Five Top Papers from NeurIPS 2021

The Conference on Neural Information Processing Systems, NeurIPS, is one of the most anticipated AI research conferences. Apart from neuroscience and machine learning, NeurIPS features a dazzling array of topics like cognitive science, psychology, information theory, and computer vision.

NeurIPS 2021 featured an exciting lineup of keynote speakers, paper presentations, and panel discussions. One of the main highlights of NeurIPS is the workshops, which deep dive into specific themes of machine learning. One such topic is data-centric AI. 

The NeurIPS Data-Centric AI Workshop

Data-centric AI (DCAI) made its way into the ML vocabulary in recent years. It is a movement that shifts the focus of ML development from hyperparameter tuning to data quality improvement. Yet, creating high-quality datasets is a painstaking endeavor due to the lack of tools, best practices, and infrastructure for data management in modern ML systems.
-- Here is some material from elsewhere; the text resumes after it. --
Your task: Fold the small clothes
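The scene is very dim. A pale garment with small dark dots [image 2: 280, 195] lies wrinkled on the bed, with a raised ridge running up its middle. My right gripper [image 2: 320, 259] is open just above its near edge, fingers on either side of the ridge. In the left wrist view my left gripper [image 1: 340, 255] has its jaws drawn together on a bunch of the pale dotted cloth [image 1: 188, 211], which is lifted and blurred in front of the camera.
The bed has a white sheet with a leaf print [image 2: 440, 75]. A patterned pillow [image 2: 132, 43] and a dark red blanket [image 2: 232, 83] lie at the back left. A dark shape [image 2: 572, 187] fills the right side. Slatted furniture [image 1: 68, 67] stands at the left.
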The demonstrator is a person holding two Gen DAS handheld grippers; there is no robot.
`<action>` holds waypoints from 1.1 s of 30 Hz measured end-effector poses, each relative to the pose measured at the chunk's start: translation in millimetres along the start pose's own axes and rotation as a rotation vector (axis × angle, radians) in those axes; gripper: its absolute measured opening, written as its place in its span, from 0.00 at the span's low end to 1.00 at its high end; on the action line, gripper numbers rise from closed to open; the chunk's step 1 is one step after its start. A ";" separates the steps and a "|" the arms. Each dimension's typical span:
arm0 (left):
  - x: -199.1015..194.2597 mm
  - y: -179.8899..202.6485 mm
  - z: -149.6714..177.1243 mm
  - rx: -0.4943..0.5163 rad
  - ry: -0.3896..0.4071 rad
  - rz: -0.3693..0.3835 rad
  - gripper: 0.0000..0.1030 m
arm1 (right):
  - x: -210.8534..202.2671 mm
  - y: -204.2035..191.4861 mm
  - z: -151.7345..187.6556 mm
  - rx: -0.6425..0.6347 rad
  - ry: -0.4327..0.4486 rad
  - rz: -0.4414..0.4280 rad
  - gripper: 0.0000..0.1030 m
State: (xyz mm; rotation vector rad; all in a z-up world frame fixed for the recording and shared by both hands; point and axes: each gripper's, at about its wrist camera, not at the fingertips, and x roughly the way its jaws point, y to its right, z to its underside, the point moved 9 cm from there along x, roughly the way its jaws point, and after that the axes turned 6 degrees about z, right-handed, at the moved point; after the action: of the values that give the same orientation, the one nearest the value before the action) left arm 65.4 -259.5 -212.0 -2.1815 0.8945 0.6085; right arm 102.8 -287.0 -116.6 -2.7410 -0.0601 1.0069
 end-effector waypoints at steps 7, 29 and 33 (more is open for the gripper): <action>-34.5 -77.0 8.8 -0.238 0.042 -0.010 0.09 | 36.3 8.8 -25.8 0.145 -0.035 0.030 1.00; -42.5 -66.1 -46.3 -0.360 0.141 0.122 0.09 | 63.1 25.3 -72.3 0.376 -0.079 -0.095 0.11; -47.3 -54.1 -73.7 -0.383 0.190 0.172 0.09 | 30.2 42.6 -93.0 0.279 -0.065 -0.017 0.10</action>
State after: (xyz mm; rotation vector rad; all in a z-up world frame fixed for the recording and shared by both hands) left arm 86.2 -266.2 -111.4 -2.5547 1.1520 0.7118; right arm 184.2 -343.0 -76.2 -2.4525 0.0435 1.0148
Thus, the NeurIPS Data-Centric Workshop aimed to address such a gap by bringing together industry experts of the DCAI community. With its impressive lineup of speakers, the workshop showcased state-of-the-art solutions that enable data-centric AI. These solutions run the gamut from data generation, data labeling, data quality evaluation to data governance. 

Here, we summarize five key takeaways from the DCAI workshop.

1. Generating Synthetic Documents in Natural Scene

In 1989, Yann LeCun and his team at AT&T penned the seminal paper Backpropagation Applied to Handwritten Zip Code Recognition. This demonstrated that computer vision models could read text from images. Since then, neural networks have evolved to perform more sophisticated text-processing tasks, like text layout detection and recognition. 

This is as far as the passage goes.